(Beginning of Excerpted data)

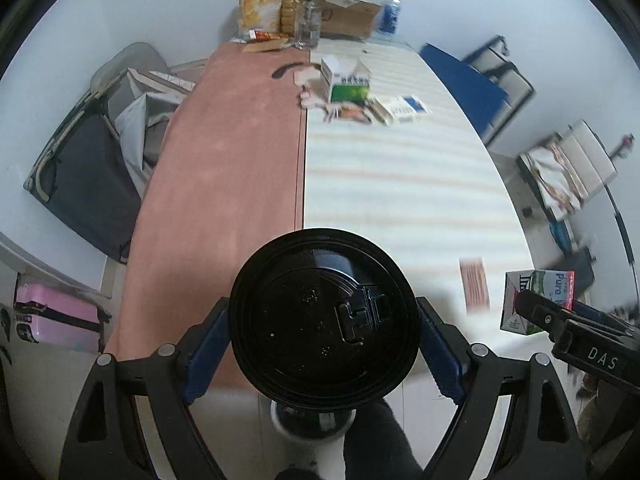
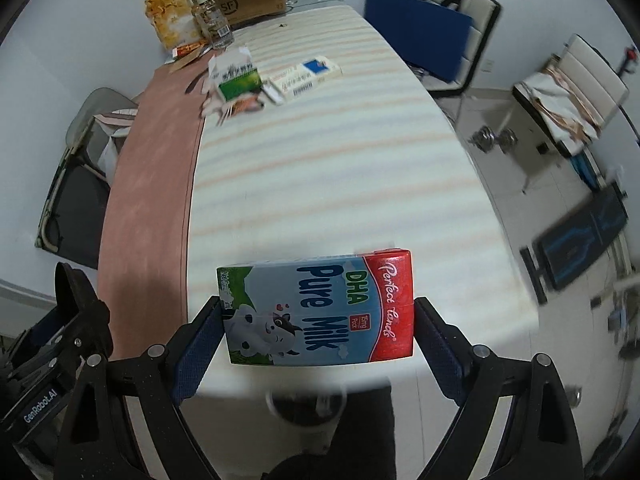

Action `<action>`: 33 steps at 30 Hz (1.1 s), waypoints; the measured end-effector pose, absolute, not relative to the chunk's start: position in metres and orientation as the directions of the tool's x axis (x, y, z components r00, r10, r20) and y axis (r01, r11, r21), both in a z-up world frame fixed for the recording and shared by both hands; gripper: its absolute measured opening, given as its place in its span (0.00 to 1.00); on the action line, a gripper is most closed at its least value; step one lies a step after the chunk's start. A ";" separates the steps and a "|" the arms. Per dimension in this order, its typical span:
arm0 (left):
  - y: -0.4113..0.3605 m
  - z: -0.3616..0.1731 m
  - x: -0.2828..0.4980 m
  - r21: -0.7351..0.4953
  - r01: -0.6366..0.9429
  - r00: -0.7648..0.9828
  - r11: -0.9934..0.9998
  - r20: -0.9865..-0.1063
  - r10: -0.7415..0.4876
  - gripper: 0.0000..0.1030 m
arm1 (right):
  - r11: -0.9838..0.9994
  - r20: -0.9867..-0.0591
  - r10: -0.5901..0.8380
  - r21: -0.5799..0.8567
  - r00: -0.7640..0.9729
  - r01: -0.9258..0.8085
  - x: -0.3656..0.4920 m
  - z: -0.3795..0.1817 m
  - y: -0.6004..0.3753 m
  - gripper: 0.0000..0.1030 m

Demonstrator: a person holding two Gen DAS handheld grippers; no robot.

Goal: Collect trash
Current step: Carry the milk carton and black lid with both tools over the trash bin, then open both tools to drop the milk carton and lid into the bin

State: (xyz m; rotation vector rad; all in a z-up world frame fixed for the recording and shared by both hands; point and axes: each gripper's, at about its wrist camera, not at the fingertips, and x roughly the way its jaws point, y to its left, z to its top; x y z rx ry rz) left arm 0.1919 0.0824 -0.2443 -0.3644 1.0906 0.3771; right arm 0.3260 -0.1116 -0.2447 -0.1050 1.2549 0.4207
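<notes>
My left gripper (image 1: 324,344) is shut on a cup with a black lid (image 1: 325,316), held above the table's near edge. My right gripper (image 2: 318,332) is shut on a blue and red Pure Milk carton (image 2: 320,308), held sideways over the near edge; the carton also shows in the left wrist view (image 1: 536,300). Below both grippers a white bin with a dark inside (image 2: 306,404) stands on the floor, partly hidden; it also shows in the left wrist view (image 1: 312,420). More trash lies far up the table: a green and white carton (image 1: 346,84), white boxes (image 1: 400,108) and wrappers (image 1: 348,114).
The table is half pink cloth (image 1: 232,152), half striped white (image 1: 392,176). A small reddish wrapper (image 1: 474,284) lies near its front right. Snack bags, bottles and a cardboard box (image 1: 348,16) stand at the far end. Chairs (image 2: 568,88) stand right, bags and a pink suitcase (image 1: 56,320) left.
</notes>
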 end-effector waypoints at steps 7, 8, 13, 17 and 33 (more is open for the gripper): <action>0.058 -0.278 0.114 -0.135 -0.429 0.336 0.893 -0.942 0.019 0.84 | 0.938 -0.960 0.235 0.184 0.150 -0.293 0.199 -0.275 -0.160 0.90; 0.055 -0.287 0.106 -0.141 -0.429 0.320 0.892 -0.947 0.004 0.84 | 0.939 -0.964 0.240 0.199 0.119 -0.280 0.180 -0.287 -0.167 0.90; 0.043 -0.352 0.080 -0.169 -0.445 0.224 0.880 -0.972 -0.074 0.84 | 0.945 -0.972 0.235 0.230 -0.006 -0.234 0.131 -0.350 -0.189 0.90; 0.039 -0.437 0.072 -0.277 -0.465 0.151 0.841 -0.961 -0.233 0.84 | 0.947 -0.963 0.254 0.267 -0.096 -0.180 0.108 -0.420 -0.206 0.90; 0.040 -0.698 0.063 -0.244 -0.587 0.028 0.772 -0.959 -0.282 1.00 | 0.895 -0.854 0.430 0.446 -0.293 0.013 0.107 -0.738 -0.216 0.98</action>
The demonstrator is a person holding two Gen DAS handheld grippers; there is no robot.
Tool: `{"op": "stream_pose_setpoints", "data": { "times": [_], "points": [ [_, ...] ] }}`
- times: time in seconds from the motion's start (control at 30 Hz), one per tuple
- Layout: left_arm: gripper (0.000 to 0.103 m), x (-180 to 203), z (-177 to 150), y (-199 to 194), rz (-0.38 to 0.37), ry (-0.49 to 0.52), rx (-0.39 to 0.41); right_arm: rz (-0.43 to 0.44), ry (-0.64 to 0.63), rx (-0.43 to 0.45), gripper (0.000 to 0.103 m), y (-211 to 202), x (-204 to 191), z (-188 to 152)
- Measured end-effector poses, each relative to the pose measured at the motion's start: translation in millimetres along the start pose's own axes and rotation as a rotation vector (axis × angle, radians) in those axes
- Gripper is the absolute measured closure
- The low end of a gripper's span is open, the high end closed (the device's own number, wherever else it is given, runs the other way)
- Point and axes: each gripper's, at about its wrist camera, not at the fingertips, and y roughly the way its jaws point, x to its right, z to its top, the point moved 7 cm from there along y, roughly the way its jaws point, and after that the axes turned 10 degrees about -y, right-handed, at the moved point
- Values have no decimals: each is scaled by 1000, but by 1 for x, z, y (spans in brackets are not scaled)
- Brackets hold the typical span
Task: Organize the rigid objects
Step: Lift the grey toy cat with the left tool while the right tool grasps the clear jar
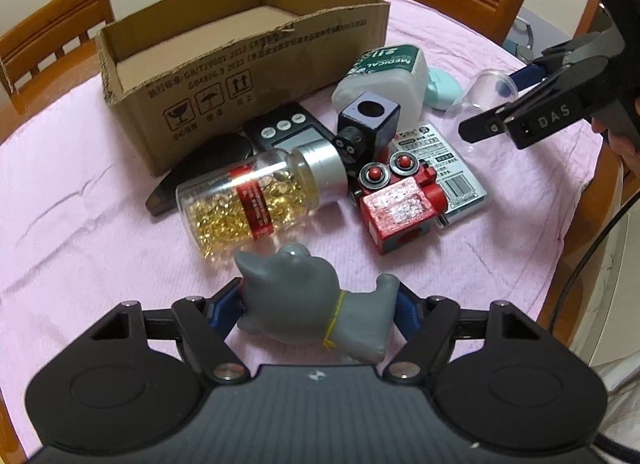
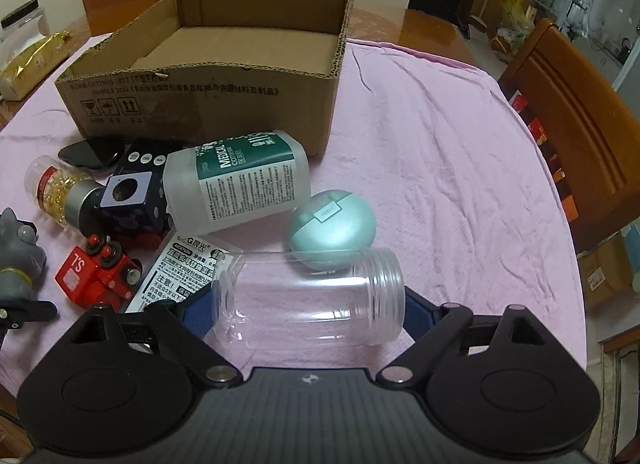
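A grey cat toy [image 1: 304,304] lies on the pink cloth between the blue pads of my left gripper [image 1: 320,304], and both pads touch its sides. A clear lidless jar [image 2: 308,300] lies crosswise in my right gripper [image 2: 308,312], with a pad against each end. In the left wrist view the right gripper [image 1: 504,99] hangs at the far right over that jar. The open cardboard box [image 1: 132,63] stands behind the pile, and its visible floor is bare.
Between the grippers lie a capsule bottle [image 1: 256,199], a red block toy [image 1: 396,211], a black cube [image 1: 368,119], a white medical bottle [image 2: 240,183], a mint egg-shaped case [image 2: 332,227], a blister pack [image 1: 456,167] and a black scale [image 1: 280,127]. Wooden chairs [image 2: 568,119] ring the table.
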Motion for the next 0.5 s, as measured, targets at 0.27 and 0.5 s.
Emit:
{"op": "stream_pose_setpoints", "data": {
  "times": [0.27, 0.5],
  "points": [
    [29, 0, 18, -30, 3, -32, -25, 71, -27, 9, 10, -25, -2, 14],
    [29, -4, 63, -61, 19, -2, 15, 154, -62, 60, 10, -57, 0, 48]
  ]
}}
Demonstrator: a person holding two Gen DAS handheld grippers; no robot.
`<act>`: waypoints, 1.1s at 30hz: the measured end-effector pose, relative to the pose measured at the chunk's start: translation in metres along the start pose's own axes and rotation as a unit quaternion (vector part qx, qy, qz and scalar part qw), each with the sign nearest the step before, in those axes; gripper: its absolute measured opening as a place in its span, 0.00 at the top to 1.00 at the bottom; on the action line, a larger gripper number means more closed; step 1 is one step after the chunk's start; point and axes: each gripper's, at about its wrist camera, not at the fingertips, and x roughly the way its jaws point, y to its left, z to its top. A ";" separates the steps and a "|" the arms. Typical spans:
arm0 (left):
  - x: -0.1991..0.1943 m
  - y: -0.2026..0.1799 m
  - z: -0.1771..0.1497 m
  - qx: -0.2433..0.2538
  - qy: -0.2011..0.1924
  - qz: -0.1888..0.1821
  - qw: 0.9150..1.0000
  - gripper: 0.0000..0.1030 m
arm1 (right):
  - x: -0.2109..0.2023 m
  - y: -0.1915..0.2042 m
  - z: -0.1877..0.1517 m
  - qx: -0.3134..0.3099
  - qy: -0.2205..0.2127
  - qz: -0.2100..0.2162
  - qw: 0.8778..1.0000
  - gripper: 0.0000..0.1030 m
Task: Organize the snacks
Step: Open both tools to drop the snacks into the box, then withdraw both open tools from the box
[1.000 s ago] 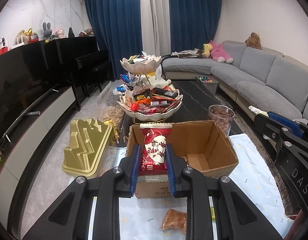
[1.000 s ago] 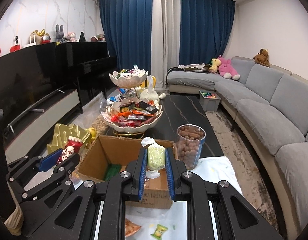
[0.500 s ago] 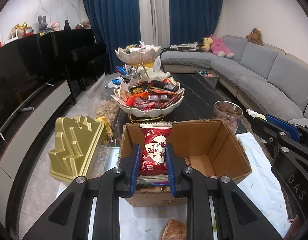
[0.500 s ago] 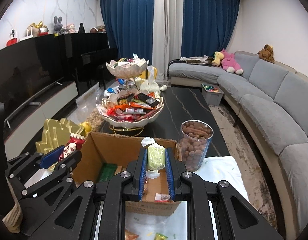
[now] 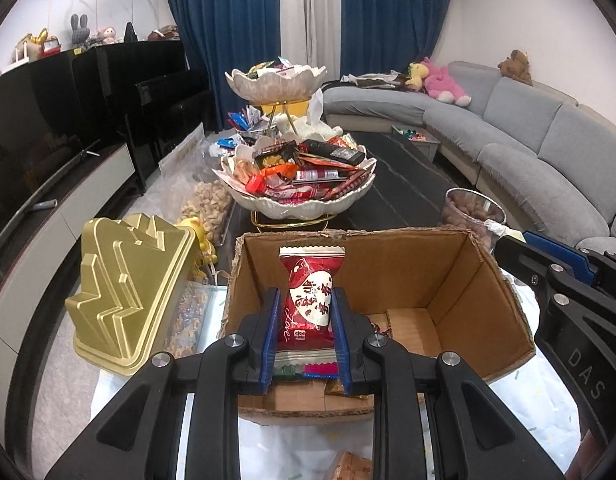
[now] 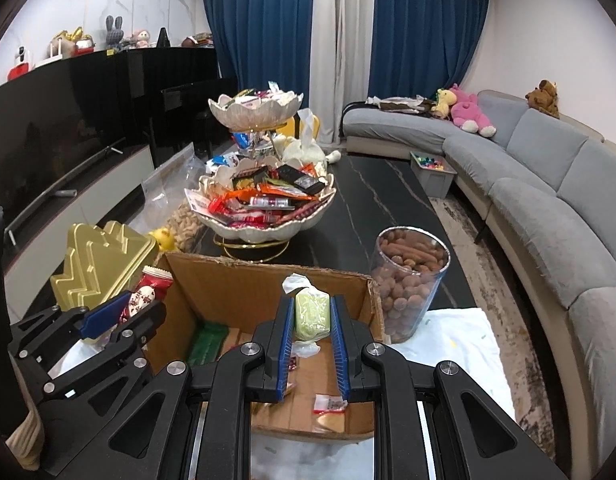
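My left gripper (image 5: 306,300) is shut on a red snack packet (image 5: 308,304) with white lettering, held upright over the open cardboard box (image 5: 447,280). My right gripper (image 6: 311,308) is shut on a pale green wrapped candy (image 6: 311,314), also above the box (image 6: 236,292). A few small packets lie on the box floor, among them a green one (image 6: 206,342). In the right wrist view the left gripper (image 6: 116,312) with its red packet (image 6: 142,296) shows at the box's left wall. The right gripper's fingers (image 5: 547,256) show at the right edge of the left wrist view.
Behind the box stands a two-tier shell bowl (image 5: 300,204) heaped with snacks on the dark table (image 6: 387,200). A glass jar of nuts (image 6: 407,280) is right of the box, a gold ridged lid (image 5: 124,292) left. A white cloth (image 6: 459,344) lies under the box. A grey sofa (image 6: 547,200) runs along the right.
Both grippers have moved forward and down toward the box, each keeping its snack. The box fills more of both views and its floor shows now.
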 end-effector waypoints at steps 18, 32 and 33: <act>-0.018 0.003 0.005 -0.001 -0.018 0.027 0.999 0.31 | -0.010 -0.013 0.006 0.015 -0.014 -0.009 1.000 0.30; -0.056 0.007 0.009 -0.015 -0.035 0.041 0.998 0.19 | -0.056 -0.016 0.011 0.021 -0.042 -0.014 0.999 0.29; -0.060 0.007 0.010 -0.014 -0.037 0.041 0.998 0.19 | -0.059 -0.016 0.011 0.021 -0.043 -0.015 0.999 0.29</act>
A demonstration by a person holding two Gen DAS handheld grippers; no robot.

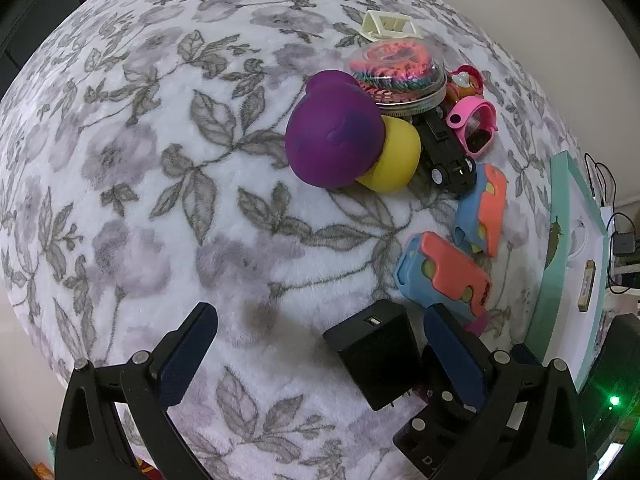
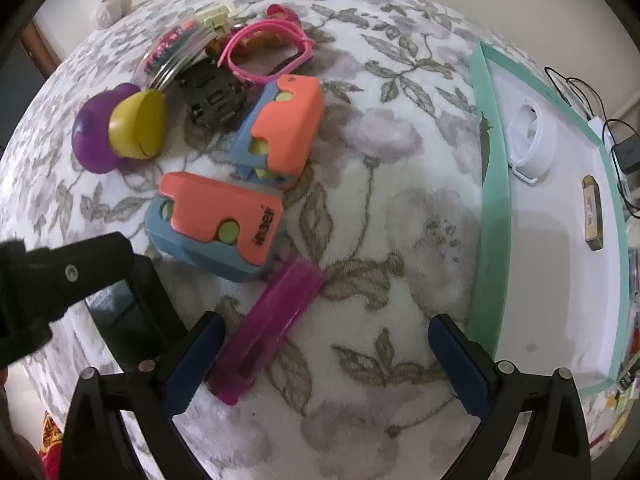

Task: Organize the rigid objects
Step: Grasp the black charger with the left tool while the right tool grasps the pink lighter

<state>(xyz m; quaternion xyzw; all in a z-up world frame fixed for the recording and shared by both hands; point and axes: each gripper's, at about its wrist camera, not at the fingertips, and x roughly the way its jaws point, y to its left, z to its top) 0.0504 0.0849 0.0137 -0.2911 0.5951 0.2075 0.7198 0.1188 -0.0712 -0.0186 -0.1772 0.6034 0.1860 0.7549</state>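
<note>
My left gripper [image 1: 320,324] is open low over the floral blanket; a black charger block [image 1: 376,360] lies between its fingers, close to the right one. My right gripper [image 2: 326,334] is open and empty; a translucent magenta case [image 2: 266,330] lies by its left finger. Two coral-and-blue boxes [image 2: 216,224] [image 2: 282,130] lie ahead; they also show in the left wrist view [image 1: 444,276] [image 1: 482,208]. A purple ball [image 1: 334,130], a yellow one [image 1: 394,156], a black toy car [image 1: 446,152], a pink watch [image 1: 474,122] and a clear jar of bands [image 1: 396,72] lie clustered behind.
A mint-rimmed white tray [image 2: 490,184] on the right holds a white strap [image 2: 534,140] and a small wooden block [image 2: 592,212]. A cream plastic frame [image 1: 390,24] lies at the far edge. Cables and an adapter [image 2: 628,152] lie beyond the tray. The left gripper's body [image 2: 60,280] shows at the right view's left.
</note>
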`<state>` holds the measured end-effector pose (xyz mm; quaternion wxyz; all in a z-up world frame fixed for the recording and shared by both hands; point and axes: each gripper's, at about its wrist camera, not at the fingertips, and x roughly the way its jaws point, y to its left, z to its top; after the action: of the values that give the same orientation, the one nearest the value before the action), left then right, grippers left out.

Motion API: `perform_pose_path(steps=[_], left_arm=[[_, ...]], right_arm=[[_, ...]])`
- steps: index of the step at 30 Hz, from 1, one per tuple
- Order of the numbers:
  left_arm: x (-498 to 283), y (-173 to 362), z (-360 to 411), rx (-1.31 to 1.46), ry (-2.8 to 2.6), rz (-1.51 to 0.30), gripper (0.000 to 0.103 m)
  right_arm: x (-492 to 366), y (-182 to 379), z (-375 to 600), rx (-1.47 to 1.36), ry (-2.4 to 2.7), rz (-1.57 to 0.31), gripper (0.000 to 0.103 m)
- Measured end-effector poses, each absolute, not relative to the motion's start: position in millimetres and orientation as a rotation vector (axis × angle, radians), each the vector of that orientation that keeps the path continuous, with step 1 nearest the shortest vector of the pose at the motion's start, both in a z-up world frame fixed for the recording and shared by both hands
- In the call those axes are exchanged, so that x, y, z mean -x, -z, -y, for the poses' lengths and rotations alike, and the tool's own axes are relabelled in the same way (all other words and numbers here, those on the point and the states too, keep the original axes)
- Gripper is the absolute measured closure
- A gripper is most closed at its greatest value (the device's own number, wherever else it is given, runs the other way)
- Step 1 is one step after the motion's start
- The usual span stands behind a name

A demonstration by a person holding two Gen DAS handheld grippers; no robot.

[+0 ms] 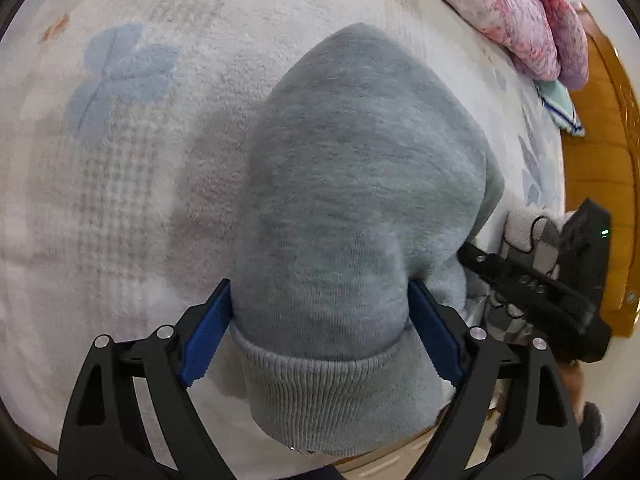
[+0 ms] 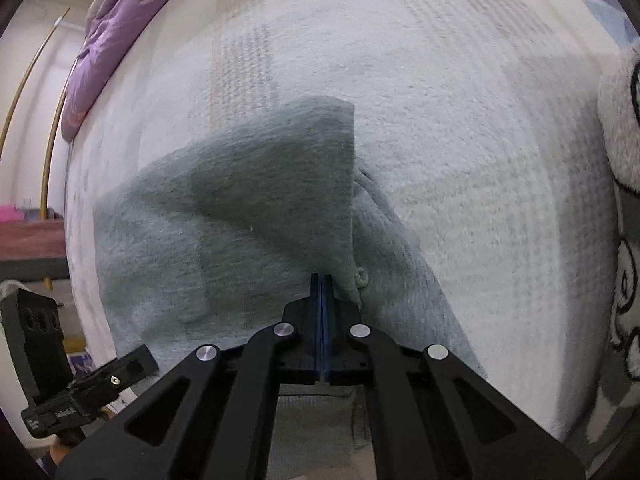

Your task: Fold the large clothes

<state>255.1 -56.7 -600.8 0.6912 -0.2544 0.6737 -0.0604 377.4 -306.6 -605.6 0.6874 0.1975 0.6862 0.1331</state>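
A grey-blue fleece sweater (image 1: pixel 352 184) lies on the white fuzzy bed cover (image 1: pixel 120 200). Its ribbed hem (image 1: pixel 340 392) hangs between the blue pads of my left gripper (image 1: pixel 320 300), whose jaws stand wide apart on either side of the bunched cloth. In the right wrist view the sweater (image 2: pixel 224 220) lies folded on the cover, and my right gripper (image 2: pixel 322 280) is shut on its edge near a small button (image 2: pixel 362 278). The right gripper also shows in the left wrist view (image 1: pixel 532 280).
Pink and purple quilts (image 1: pixel 520 12) lie at the far side of the bed, also in the right wrist view (image 2: pixel 108 40). A wooden bed frame (image 1: pixel 604 160) runs along the right. A grey-and-white patterned cloth (image 2: pixel 624 220) lies at the right edge.
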Motion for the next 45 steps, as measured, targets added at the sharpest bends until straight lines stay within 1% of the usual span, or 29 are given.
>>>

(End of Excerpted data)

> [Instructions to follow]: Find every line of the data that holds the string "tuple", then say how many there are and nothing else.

> [Answer for the task]: 2